Supplied entries:
%%

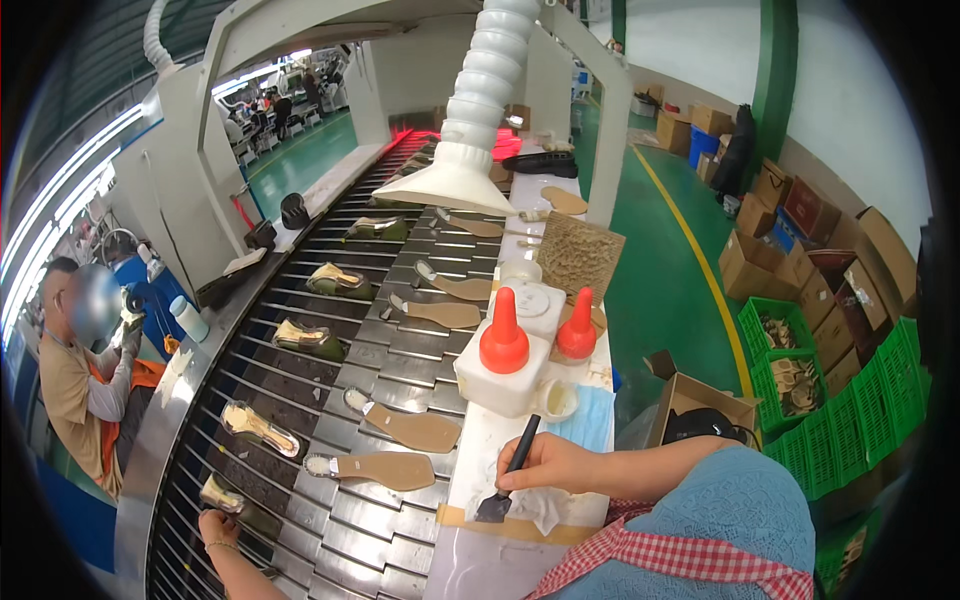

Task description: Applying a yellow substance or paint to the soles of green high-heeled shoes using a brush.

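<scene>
My right hand (555, 463) is closed around the black handle of a flat brush (520, 455). Its dark head rests on the white-covered side table, against a crumpled white tissue (545, 508). At the lower left, my left hand (216, 527) grips the near end of a dark green shoe upper (240, 508) on the conveyor's rods; part of the fingers is hidden. Just beyond it lies another upper (262, 428), its pale underside upward. Tan insoles (385, 470) lie on the metal slats between my hands. Beyond the brush stands a small open pot (557, 400).
White bottles with red cone caps (504, 335) and a blue cloth (592, 415) occupy the side table. A white duct hood (450, 180) hangs over the conveyor (375, 365). Across it, a person (85, 390) handles something. Cartons (690, 400) and green crates (850, 430) stand at right.
</scene>
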`<action>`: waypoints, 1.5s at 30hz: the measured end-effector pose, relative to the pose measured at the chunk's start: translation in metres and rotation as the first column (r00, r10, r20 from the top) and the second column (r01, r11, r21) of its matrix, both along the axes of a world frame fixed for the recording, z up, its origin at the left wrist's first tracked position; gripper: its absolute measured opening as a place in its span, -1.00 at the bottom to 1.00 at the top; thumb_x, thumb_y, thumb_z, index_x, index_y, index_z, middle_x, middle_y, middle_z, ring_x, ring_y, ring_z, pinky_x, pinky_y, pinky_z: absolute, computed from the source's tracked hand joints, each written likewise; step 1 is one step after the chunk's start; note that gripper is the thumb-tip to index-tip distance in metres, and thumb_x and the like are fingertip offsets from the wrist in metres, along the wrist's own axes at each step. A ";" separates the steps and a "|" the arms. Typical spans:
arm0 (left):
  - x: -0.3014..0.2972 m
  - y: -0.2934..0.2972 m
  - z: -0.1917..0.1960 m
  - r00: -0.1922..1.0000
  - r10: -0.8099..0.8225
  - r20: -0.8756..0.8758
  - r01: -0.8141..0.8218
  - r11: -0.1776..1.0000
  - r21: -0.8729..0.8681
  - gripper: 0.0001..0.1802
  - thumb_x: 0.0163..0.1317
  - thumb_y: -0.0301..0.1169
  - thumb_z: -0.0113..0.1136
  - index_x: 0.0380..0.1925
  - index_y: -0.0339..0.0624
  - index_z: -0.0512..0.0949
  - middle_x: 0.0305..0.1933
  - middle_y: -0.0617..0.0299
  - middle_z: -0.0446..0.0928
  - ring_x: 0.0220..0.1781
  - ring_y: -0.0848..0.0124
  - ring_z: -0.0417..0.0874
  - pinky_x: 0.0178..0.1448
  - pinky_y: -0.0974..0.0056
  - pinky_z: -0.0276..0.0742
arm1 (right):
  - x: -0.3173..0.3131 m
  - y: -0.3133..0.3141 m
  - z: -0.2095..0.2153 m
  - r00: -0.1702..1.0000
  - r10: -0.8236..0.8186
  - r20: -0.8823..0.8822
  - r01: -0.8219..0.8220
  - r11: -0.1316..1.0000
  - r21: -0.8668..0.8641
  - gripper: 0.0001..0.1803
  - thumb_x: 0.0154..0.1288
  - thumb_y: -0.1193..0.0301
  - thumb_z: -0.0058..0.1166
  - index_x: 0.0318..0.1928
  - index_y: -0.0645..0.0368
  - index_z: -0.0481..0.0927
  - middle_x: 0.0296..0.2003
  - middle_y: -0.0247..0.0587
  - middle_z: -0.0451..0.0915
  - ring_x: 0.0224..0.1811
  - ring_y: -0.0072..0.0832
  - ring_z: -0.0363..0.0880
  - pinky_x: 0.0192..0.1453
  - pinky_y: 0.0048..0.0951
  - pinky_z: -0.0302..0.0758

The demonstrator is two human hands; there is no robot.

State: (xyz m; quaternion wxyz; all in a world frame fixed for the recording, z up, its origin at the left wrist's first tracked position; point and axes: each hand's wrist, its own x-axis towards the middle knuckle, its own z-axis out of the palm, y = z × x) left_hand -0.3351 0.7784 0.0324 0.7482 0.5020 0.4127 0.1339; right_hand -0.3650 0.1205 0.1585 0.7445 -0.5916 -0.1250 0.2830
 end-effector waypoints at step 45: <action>-0.189 -0.041 -0.007 0.357 0.520 -0.776 0.636 0.472 0.610 0.43 -0.42 -0.44 0.53 0.42 0.00 -0.28 0.46 0.09 -0.08 0.39 0.13 0.21 0.32 0.13 0.40 | -0.050 -0.010 0.040 0.994 -0.036 0.099 0.034 0.999 0.021 -0.86 0.23 0.51 0.17 -0.21 0.23 0.54 -0.28 -0.32 0.57 -0.18 -0.60 0.52 -0.05 -0.54 0.44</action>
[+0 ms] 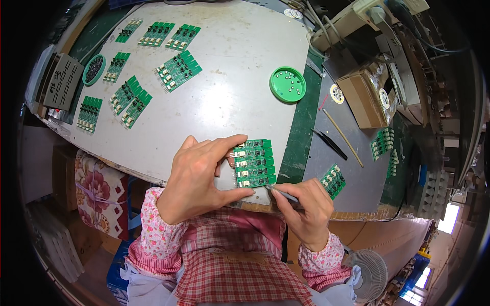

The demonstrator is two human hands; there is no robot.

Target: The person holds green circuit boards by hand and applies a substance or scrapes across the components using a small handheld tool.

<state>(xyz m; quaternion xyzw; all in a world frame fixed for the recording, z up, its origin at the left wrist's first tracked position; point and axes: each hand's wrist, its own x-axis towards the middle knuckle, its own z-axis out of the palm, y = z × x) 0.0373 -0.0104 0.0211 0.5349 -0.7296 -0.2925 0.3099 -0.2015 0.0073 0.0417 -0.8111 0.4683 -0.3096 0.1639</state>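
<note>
Nearest to me, my right hand (305, 208) is clenched around a thin metal tool (282, 193), its tip aimed up and to the left at the lower right corner of the green circuit board panel (254, 163). My left hand (200, 176) grasps that panel, the thumb under its lower edge and the forefinger over its top edge. The panel lies flat near the front edge of the table (229, 97), just in front of my chest. It is made of several strips stacked one above the other; each strip runs left to right, and the panel's long axis runs away from me, tilted slightly to the right.

Just right of my right hand, a smaller green board (333, 180) lies on the grey mat, set at an angle. Farther out on that side I see black tweezers (329, 144) and a thin wooden stick (343, 137), both slanting up to the left. Beyond the panel, a round green lid (288, 84) holds small parts. At the far left, many more green boards (178, 70) are spread across the table, with a small dark dish (94, 69) beside them.
</note>
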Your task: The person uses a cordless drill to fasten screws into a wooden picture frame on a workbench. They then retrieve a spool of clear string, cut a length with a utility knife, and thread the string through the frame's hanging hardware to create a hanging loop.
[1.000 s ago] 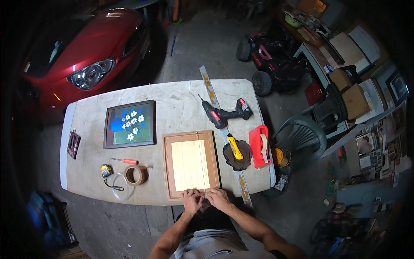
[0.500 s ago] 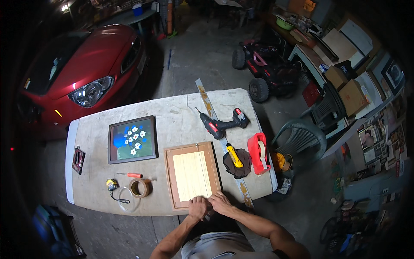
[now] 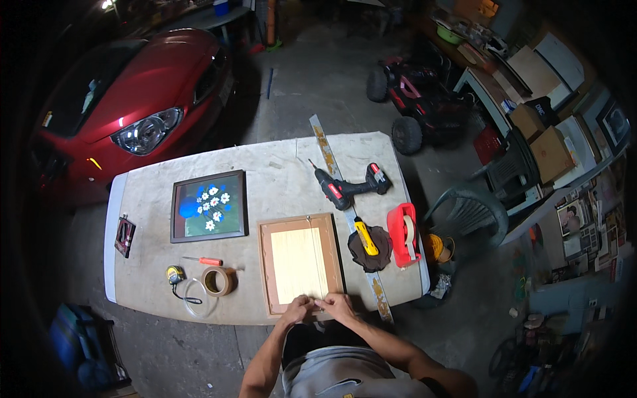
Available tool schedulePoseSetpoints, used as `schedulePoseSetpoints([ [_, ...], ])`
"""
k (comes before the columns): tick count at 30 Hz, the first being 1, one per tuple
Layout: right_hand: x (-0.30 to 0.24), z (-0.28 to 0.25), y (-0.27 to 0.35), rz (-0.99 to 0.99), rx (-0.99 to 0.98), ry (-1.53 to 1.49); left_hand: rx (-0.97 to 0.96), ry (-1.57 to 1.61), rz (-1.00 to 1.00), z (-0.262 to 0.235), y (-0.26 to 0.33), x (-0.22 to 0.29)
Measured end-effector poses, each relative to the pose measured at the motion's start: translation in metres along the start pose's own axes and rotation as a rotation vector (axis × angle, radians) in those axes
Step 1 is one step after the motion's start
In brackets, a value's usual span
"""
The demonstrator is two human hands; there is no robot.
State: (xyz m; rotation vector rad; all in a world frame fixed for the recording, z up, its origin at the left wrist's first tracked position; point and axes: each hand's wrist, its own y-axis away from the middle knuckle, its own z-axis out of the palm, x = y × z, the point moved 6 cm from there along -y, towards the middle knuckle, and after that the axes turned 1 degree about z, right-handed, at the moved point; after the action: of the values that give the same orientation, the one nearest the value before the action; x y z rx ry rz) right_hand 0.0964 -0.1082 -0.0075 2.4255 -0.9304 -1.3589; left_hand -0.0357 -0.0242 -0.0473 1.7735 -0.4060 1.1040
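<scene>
Directly before me a wooden picture frame (image 3: 263,265) lies back side up, with a pale panel (image 3: 295,262) in its middle. A thin wire (image 3: 316,255) appears to run from a small fitting at its far edge toward my fingers. My left hand (image 3: 298,309) is closed at the frame's near edge, its fingertips pinched. Beside it my right hand (image 3: 338,306) is closed too, thumb and forefinger meeting close to the left fingertips. Both seem to pinch the wire's near end, though the fingers hide most of it.
Left on the table (image 3: 146,278) lie a framed flower painting (image 3: 209,205), screwdriver (image 3: 202,260), tape measure (image 3: 175,274) and brown tape roll (image 3: 219,281). Right are a drill (image 3: 348,187), metal ruler (image 3: 324,147), yellow utility knife (image 3: 365,237) on dark cloth and red tape dispenser (image 3: 400,235).
The whole view has shifted slightly. My hands stay at the frame's near edge, their fingers now lying flatter and the fingertips more in sight.
</scene>
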Motion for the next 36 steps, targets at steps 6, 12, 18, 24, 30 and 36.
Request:
schedulePoseSetpoints([
  [6, -0.016, 0.003, -0.004, -0.517, -0.134, -0.219, 0.03, 0.299, -0.069, 0.003, 0.01, 0.006],
  [12, -0.034, -0.026, -0.044, -0.518, -0.27, -0.041, 0.144, 0.552, -0.125, 0.005, 0.013, 0.001],
  [18, -0.044, 0.004, -0.082, -0.17, -0.607, -0.553, 0.176, 0.027, 0.11, 0.021, 0.01, 0.013],
  [24, -0.024, 0.026, -0.064, -0.119, -0.493, -0.692, 0.34, 0.751, 0.085, 0.016, 0.02, 0.008],
  [30, -0.025, 0.03, -0.032, -0.419, -0.639, -0.153, 0.613, 0.99, 0.087, 0.0, 0.026, 0.002],
  [36, -0.007, 0.037, -0.044, 0.2, -0.542, -0.899, 0.759, -0.14, 0.124, 0.027, 0.045, 0.017],
])
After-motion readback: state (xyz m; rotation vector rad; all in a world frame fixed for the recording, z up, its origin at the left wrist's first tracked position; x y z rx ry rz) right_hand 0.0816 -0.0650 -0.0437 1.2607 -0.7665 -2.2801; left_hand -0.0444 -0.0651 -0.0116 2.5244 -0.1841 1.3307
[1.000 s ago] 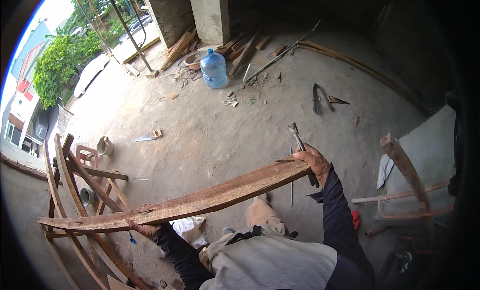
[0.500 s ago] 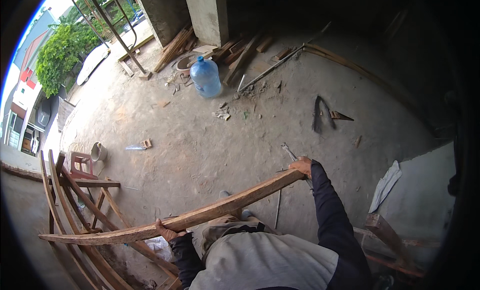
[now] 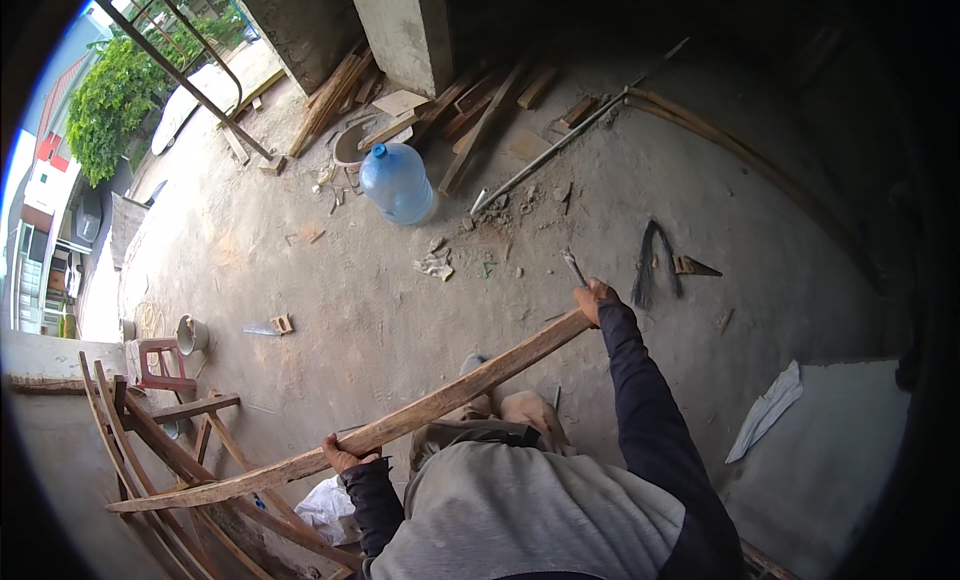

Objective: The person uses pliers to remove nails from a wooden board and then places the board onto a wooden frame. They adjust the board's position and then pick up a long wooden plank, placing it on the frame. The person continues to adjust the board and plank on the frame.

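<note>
A long wooden plank [image 3: 440,400] slants across in front of my body, its far-right end higher in the view. My left hand [image 3: 350,456] is closed around it left of the middle, thumb on top. At its right end, my right hand [image 3: 598,302] grips the wood. A grey metal tool [image 3: 573,268] with a forked-looking tip sticks out of the same hand; its exact kind is unclear. The plank's left end passes over a wooden frame [image 3: 190,410] of several long boards, and I cannot tell whether it touches them.
A blue water jug [image 3: 398,185] stands ahead, near stacked wood scraps [image 3: 490,120] and a concrete pillar [image 3: 405,30]. A handsaw [image 3: 268,327], a red stool [image 3: 163,365] and a bucket [image 3: 191,334] are at left. Dark strands [image 3: 655,265] and a white cloth [image 3: 765,410] lie to the right.
The plank's right end has moved up and away from my body, with my right hand on it. The left hand has shifted slightly right, still holding the plank. My view has turned a little.
</note>
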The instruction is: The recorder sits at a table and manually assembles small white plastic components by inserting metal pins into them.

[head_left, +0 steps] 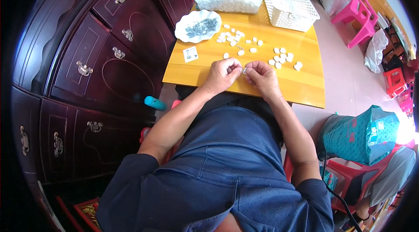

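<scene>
Over the near edge of the wooden table (200,68), my two hands meet with their fingertips almost touching. My right hand (264,79) pinches a small white piece (245,70) between thumb and forefinger. Thumb and forefinger of my left hand (221,75) are pressed together close beside it; whatever they hold is too small to make out. Just beyond my hands lie several loose white rounded pieces (253,50), with another group of white pieces (283,57) to the right. A scalloped white dish (182,26) at the far left holds small dark bits.
A clear plastic bin (227,2) heaped with white pieces and a white perforated basket (297,22) stand at the back. A small printed card (190,54) lies left. Dark cabinets (104,53) flank the table. A teal bag (358,133) and pink chair (360,9) are right.
</scene>
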Available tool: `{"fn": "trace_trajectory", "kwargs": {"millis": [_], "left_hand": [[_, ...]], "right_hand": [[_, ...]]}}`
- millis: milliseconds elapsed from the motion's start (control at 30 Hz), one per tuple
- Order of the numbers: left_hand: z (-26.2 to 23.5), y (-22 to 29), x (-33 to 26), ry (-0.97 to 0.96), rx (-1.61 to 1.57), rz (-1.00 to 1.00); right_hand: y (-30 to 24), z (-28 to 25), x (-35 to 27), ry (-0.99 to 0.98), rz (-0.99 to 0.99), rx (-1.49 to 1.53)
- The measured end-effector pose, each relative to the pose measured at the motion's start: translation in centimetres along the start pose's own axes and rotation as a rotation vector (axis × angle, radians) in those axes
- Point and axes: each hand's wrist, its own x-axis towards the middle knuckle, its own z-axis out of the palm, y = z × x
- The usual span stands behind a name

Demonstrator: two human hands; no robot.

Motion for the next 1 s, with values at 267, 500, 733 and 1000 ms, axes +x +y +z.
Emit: {"fn": "trace_trajectory", "kwargs": {"millis": [267,500,733,1000], "left_hand": [[-0.3,1.0,0.3,-0.036,0.047,0.012],[-0.4,0.9,0.2,-0.051,0.077,-0.029],[-1.4,-0.5,1.0,-0.04,-0.101,-0.105],[-4.8,0.0,3.3,-0.05,0.583,0.082]], "right_hand": [[0.1,0.5,0.1,0.028,-0.072,-0.13],[0.5,0.5,0.4,0.041,-0.052,-0.083],[0.5,0.3,0.6,0.024,-0.084,-0.018],[0.3,-0.3,0.4,0.055,-0.109,0.034]]}}
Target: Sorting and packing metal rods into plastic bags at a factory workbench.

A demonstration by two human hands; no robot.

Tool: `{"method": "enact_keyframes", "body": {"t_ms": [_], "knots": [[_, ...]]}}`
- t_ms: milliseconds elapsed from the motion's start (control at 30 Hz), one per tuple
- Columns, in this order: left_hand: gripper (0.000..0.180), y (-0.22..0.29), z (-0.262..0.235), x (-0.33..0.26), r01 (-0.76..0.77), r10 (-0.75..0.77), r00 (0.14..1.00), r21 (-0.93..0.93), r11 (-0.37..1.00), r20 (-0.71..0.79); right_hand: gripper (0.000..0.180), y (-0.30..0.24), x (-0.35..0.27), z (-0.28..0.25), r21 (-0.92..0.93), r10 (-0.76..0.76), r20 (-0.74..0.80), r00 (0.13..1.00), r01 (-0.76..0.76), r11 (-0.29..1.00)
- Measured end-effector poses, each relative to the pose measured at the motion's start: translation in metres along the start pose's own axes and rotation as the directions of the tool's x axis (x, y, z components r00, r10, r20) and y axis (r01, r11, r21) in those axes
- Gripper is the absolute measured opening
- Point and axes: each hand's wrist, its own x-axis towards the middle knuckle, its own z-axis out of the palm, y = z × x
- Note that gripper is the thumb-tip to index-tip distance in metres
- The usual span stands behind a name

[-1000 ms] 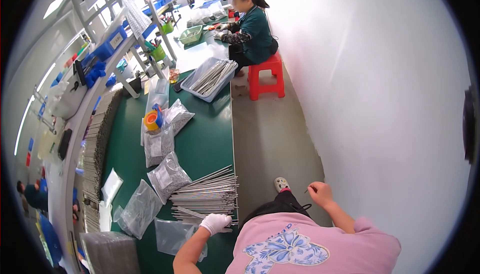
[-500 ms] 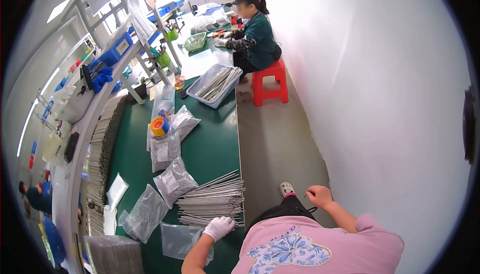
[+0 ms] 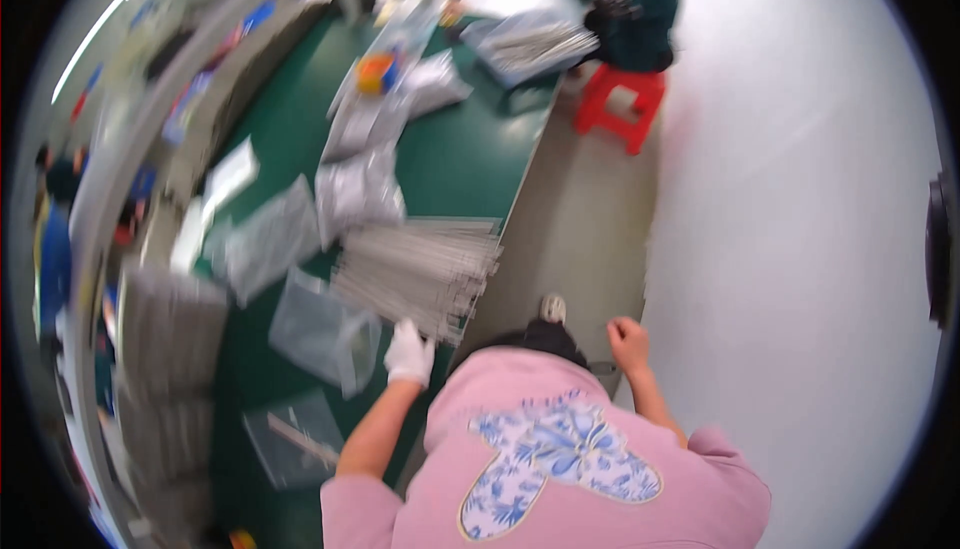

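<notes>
Gloved left hand at a stack of thin metal rods on a green bench.

Head view, blurred: the left hand (image 3: 409, 351), in a white glove, rests at the near edge of the rod stack (image 3: 420, 267) on the green table (image 3: 460, 154); whether it grips anything cannot be told. A clear plastic bag (image 3: 320, 329) lies just beside it. The right hand (image 3: 628, 333), bare and loosely curled, hangs off the table above the floor. A co-worker (image 3: 630, 9) sits on a red stool (image 3: 620, 104) well apart.
</notes>
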Motion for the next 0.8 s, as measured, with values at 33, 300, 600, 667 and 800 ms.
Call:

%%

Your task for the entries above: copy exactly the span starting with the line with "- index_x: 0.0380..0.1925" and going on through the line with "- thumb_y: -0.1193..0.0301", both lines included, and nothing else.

Result of the exercise:
  - index_x: 0.0380..0.1925
  - index_y: -0.0339..0.0624
  - index_z: -0.0512..0.0949
  - middle_x: 0.0305..0.1933
  - middle_y: -0.0617..0.0299
  - middle_z: -0.0446..0.0928
  - ring_x: 0.0220..0.1781
  - ring_y: -0.0848..0.0124
  - ring_z: -0.0417..0.0874
  - pinky_x: 0.0178..0.1448
  - pinky_y: -0.0974..0.0056
  - pinky_z: -0.0276..0.0742
arm1 (right):
  - x: -0.3173..0.3131 m
  - y: -0.3133..0.3141 m
  - z: -0.2095..0.2153 m
  - r00: -0.1702..1.0000
  - r10: -0.8236..0.8186
  - r20: -0.8823..0.8822
  - r01: -0.8219..0.8220
  - r11: -0.1316..1.0000
  - r21: -0.8668..0.8641
  - gripper: 0.0001..0.1803
  - thumb_x: 0.0154..0.1288
  - thumb_y: -0.1193..0.0301

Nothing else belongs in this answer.